Women in politics are not as ransacked for their weight or dress. It's almost expected they project an image of Humble Homemaker Harriet, who's really participating in politics as some sort of grand undertaking to while away the time now that their children are in school.

I used to like to think I could be in politics one day, making speeches to stir hearts and sew justice. Then I realised, I wasn't "perfect" enough.

I'm not a
lawyer. I have bad skin. I'm not wealthy. I used to guest on my boyfriend's college radio show and I'm sure copies of me behaving badly still circulate the Internet.

Hillary Clinton isn't perfect either. There's the Whitewater scandal, the fact that her husband was almost impeached, and of course, she's been criticized for being too "manly" which seems to intimidate a lot of male politicians.

It all started with the pantsuit, and maybe Hillary really ought to consider that one of her shinning achievements for our country--forget the fact that her health care reform plan might have really worked.

After all, if it weren't for
HC, Speaker Pelosi would be forced to employ seriously less fashionable outfits and that would be the undoing of all future female leadership in our country. Case in point--Margaret Thatcher.

Have you ever seen another female PM? No, because Mile-High Hair Maggie ruined it for all of them. It's not like she had much to work with, and she was a Torie, which didn't help either. Yet, ultimately, Maggie failed in the delicate balance between form and function--consequently rendering any little girls who wanted one day to be THE Number 10, not just reside in it, to consider blue hair more pragmatic than

Sadly, women (and Hillary) are held to a horrific double standard. If they appear too feminine, (Laura Bush), we'd never trust them with the decision-making skills to push the red button. If they look too masculine, we distrust their lack of gender conformity.

It's also convenient that most Americans turn a blind eye to the viciousness mothers can employ in the defense of their own children in PTA let alone their country--or the fact that many women in our military and police forces today are displaying tremendous bravery and dedication in the line of fire.

We'd rather think of them as behind-the-scenes samurais like Nancy Reagan...let them pull the strings, just don't tell us about it.

And yet here's Hillary, our first female candidate for President with a chance in hell, and she is already facing tremendous pressure to be considered perfect for the job.

She'll not only have to convince most democrats to vote for her, but now also the disappointed, disenfranchised republicans who want the war to end.
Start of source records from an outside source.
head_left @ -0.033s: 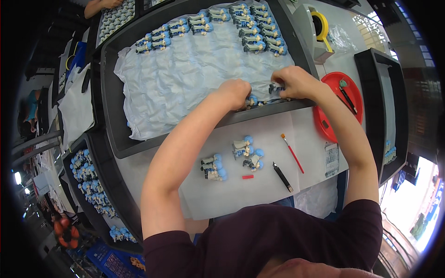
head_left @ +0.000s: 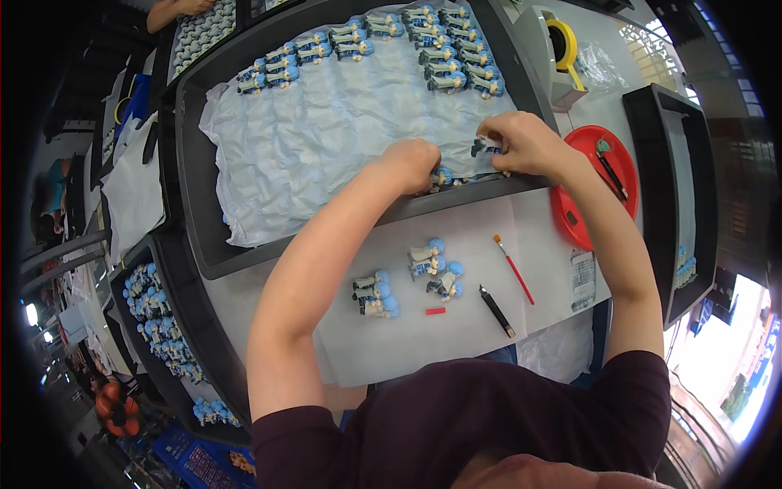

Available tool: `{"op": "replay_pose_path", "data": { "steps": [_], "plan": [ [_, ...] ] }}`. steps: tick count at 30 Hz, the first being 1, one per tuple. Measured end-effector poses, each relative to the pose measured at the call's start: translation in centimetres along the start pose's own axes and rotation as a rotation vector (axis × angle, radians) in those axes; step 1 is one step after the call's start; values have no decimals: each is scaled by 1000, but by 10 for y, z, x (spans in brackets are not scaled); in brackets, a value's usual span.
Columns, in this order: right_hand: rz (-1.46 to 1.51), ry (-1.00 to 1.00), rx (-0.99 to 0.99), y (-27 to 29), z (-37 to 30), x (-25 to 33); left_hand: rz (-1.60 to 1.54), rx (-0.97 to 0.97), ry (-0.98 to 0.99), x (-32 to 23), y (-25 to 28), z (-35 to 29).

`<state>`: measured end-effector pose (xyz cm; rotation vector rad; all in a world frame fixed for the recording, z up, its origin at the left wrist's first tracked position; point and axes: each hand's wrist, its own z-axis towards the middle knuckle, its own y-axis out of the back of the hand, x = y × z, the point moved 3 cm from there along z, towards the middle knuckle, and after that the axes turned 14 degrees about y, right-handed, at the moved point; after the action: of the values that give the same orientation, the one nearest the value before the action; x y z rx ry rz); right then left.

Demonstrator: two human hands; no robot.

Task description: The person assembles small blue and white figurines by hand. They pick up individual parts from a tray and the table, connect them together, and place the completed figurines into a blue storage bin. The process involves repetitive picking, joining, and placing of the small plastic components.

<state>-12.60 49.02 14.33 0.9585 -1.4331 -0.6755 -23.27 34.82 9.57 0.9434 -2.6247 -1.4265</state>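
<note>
Within the large tray, a crumpled white sheet is lining the floor and rows of blue-haired figurines are lying toward the far side; by its near wall, the right hand is pinching a small figurine between thumb and fingers; the left hand is curling beside another figurine there, its fingertips hidden, so its grip cannot be told; left of the tray, a dark bin is holding heaped figurines; right of it, a red dish is carrying a slim dark tool; farther right, a narrow tray is holding a few figurines.
</note>
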Motion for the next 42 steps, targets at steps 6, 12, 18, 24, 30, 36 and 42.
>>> {"op": "replay_pose_path", "data": {
  "steps": [6,12,18,24,30,36,42],
  "plan": [
    [410,234,-53,7,-66,97,-547,-209,-28,13,40,-77],
    [24,149,113,-126,-96,79,-475,93,-212,13,-39,-177],
    [307,243,27,-59,-66,102,-27,-223,-224,12,-130,-182],
    [77,97,-392,29,19,11,-364,-39,-273,9,-65,-178],
    [-504,25,-141,1,73,-93,-331,-565,-278,16,56,-71],
    [-516,-116,153,7,98,-86,-26,-553,-24,9,73,66],
    [-440,-101,5,9,105,-96,3,-543,99,7,78,121]
  ]
}}
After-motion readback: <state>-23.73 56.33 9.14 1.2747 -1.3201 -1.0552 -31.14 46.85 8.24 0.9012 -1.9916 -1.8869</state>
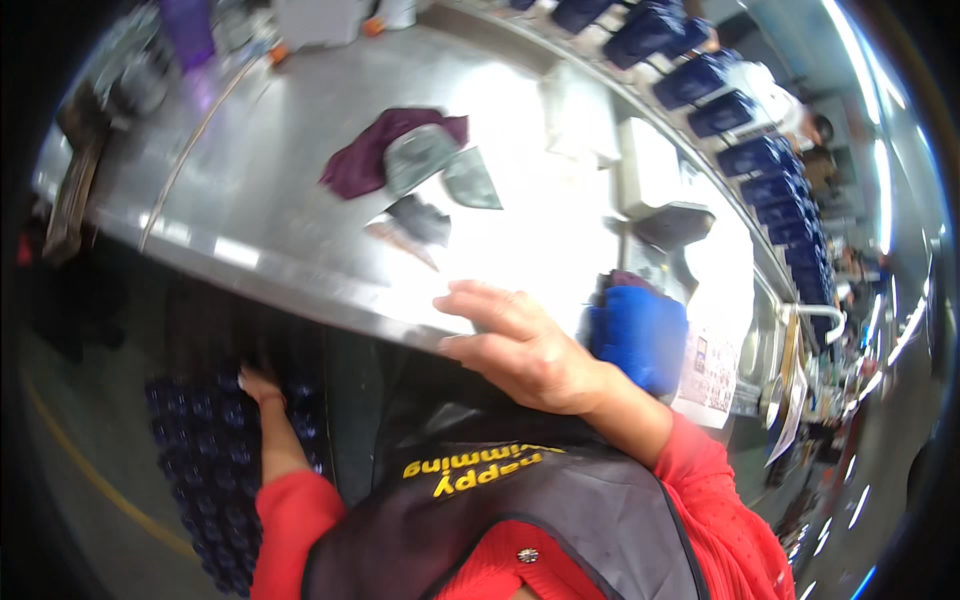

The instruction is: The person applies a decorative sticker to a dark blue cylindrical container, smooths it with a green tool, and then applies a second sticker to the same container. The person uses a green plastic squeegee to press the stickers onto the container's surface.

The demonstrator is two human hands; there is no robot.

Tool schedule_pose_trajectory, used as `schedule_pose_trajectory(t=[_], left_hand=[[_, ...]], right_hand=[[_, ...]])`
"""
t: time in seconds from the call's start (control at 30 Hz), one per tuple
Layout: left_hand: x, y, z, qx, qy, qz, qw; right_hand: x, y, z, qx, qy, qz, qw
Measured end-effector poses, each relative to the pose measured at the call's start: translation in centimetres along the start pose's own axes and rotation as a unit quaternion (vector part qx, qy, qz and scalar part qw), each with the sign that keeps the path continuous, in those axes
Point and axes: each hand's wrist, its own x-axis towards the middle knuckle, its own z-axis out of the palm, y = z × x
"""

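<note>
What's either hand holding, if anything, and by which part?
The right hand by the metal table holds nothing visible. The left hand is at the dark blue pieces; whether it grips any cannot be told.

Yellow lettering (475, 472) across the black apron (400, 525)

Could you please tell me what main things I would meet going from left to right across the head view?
Upright purple object at the upper left, left hand, dark purple piece on the metal table, right hand, blue bundle, white curved pipe.
</note>
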Motion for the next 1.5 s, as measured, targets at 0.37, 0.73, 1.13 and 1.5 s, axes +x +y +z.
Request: schedule_pose_trajectory(t=[0.37,0.73,1.13,1.5], left_hand=[[-18.1,12.8,-14.7,-0.266,-0.085,0.184,0.942],[-20.0,29.0,-35.4,-0.249,0.046,0.346,0.903],[-21.6,47.3,-40.8,-0.525,-0.133,0.577,0.611],[-30.5,54.5,-39.8,-0.530,-0.632,0.255,0.505]], right_hand=[[1.1,34.2,-31.8,-0.216,0.336,0.295,0.868],[3.2,46.8,-36.8,-0.184,0.392,0.306,0.848],[-8.7,13.2,-37.5,0.108,0.295,0.098,0.944],[-17.2,11.5,-16.4,0.243,0.317,0.354,0.846]])
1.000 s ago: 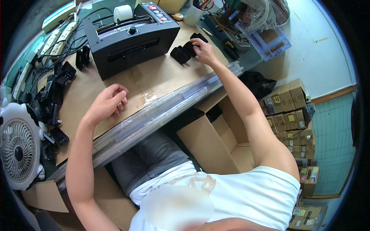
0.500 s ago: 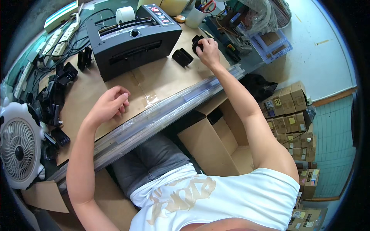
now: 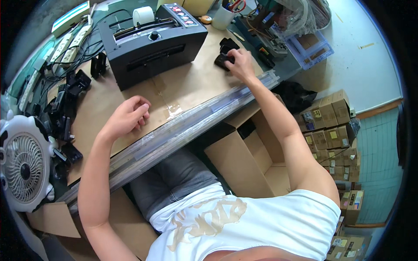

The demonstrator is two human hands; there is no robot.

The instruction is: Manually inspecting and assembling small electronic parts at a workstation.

Pull those black boot
stilettos out again Hill, it's time you showed those Pentagon pansies who wears the pants in this relationship (and you'd better bring a whip, I hear they like it like that).

But go easy, because if you push it too far, the very women who would put you in office might be turned off by your disconnect with their lives, their dreams, their values. You might just end up being no better than any other man in the Oval Office.

So what makes a perfect President? A perfect woman in Washington?

Well if you're like most women my age (that is in our early to mid-20s) you have at least one roommate, and eat
ramen noodles at least once a week.

You must be well-read, preferably from an Ivy League academic institution, run 5 miles a day or play tennis, and know all the intimate details of Congress.

You must have well-coiffed hair, and appropriately expensive shoes. You must have boyfriends (perish the thought you'd have a girlfriend!) and these people must be doing prestigious things in their own right--preferably with a family house in Martha's
Vineyard or a modest yacht on the Chesapeake.

And the pressure to be the underlings of a powerful, perfect politician is so intense that people don't sleep and do stab each other in the back and lie about their lives if their father isn't a doctor or lawyer.

And little old me? I'm 5'9 and size 12 with perpetually wavy hair. My boyfriend is a different race than me and has no interest in working on The Hill (the Capitol that is). I don't own any shoes worth more than $40 and get the occassional adolescent break-out when I'm stressed.

I'm neither red, nor white. Neither artsy
fartsy nor conservative. I'm just BlueToYou, thank goodness.